If a line of the data below holds the word "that", list it.

%%

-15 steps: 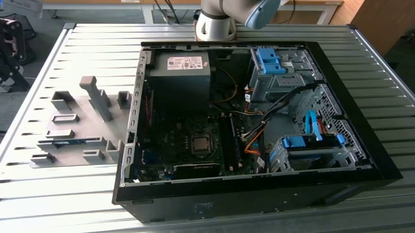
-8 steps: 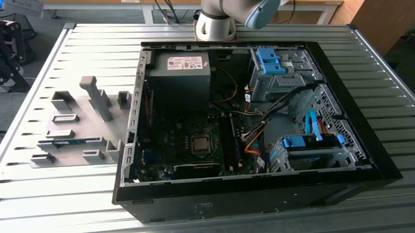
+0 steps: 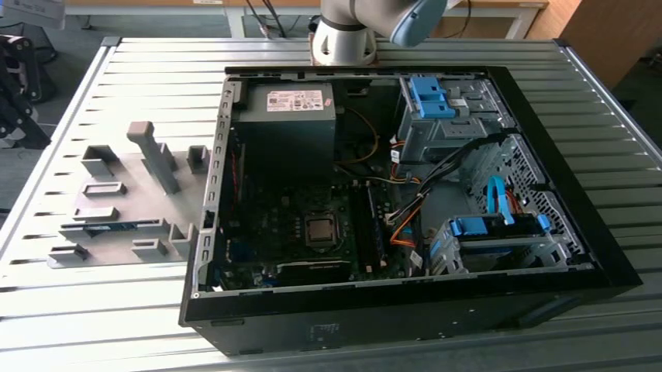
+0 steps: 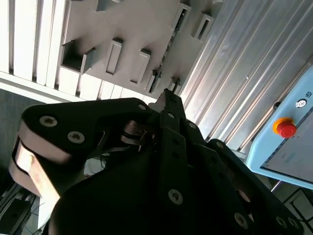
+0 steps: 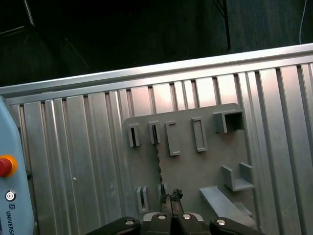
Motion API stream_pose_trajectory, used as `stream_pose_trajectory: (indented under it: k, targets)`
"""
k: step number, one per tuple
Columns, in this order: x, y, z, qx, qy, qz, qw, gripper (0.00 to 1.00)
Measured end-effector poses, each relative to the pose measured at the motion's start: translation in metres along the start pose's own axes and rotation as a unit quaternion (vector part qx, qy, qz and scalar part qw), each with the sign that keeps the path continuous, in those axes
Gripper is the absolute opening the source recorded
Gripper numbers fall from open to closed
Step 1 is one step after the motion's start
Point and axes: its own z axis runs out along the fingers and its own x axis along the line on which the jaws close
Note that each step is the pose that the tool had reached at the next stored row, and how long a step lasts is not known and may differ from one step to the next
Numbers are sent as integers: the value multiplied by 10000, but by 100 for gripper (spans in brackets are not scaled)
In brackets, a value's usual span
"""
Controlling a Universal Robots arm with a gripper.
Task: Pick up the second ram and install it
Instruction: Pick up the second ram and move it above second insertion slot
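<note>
End effector [image 5: 171,197] pinched together | second ram [image 5: 158,156] in grey holder [image 5: 195,171] | exterior view: computer case [image 3: 414,314]

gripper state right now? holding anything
Gripper: closed, holding nothing. The long thin green-blue ram stick sits in the grey plastic holder plate.

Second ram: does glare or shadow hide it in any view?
Exterior view: the second ram lies evenly lit in the grey holder; the case interior is dim. First wrist view: it shows edge-on, no glare. Second wrist view: the dark gripper covers much, table slats washed out.
</note>
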Motion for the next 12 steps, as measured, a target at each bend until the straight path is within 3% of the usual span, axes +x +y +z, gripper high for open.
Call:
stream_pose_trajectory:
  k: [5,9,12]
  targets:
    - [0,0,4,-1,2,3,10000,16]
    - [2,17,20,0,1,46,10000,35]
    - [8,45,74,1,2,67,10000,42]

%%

**FINISHED EXERCISE**
Measured end-effector poses, each relative to the pose measured at the motion's start: translation in metres along the start pose's own axes and rotation as a unit quaternion (vector part qx, qy, qz and scalar part qw), each with the sign that keeps the path continuous, in those axes
Note that each step is the pose that the tool had reached at the next stored row, and how long a step lasts is not known and may differ from one step to the next

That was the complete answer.